:: COLLECTED DATA

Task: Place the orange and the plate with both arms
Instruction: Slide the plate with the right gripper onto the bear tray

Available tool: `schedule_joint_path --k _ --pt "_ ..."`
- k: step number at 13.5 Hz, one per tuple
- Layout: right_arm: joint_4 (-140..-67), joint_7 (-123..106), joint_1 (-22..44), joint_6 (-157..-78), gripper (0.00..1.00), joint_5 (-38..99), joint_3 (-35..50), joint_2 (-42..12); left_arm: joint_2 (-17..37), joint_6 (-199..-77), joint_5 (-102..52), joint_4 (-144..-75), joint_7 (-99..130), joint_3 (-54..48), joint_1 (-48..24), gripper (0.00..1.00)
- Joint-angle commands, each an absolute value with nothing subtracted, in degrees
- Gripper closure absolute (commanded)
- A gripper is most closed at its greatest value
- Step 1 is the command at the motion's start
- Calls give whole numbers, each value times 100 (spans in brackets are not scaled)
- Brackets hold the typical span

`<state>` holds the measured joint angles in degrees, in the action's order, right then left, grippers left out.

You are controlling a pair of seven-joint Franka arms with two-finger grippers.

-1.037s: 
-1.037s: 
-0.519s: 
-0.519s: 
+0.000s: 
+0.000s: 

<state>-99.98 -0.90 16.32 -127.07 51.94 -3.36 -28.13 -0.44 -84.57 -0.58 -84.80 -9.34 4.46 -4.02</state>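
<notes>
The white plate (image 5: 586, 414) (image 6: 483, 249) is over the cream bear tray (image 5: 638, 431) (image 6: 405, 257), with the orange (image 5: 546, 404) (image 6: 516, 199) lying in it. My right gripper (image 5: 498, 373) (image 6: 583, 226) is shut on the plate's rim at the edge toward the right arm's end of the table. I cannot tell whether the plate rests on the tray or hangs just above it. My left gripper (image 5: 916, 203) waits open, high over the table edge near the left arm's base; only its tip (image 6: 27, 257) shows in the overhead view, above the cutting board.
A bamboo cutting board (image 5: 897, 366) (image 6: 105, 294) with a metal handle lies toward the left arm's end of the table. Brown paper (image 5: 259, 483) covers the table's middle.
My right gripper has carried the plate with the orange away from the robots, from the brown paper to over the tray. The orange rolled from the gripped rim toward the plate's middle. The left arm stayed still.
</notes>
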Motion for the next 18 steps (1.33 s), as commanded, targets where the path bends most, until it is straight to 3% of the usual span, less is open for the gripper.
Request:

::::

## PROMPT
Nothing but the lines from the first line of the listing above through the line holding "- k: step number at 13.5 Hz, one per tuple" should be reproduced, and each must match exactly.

## YOUR RESPONSE
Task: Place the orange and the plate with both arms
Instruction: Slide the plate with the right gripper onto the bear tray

Available tool: `schedule_joint_path --k _ --pt "_ ..."`
- k: step number at 13.5 Hz, one per tuple

The full output has been given.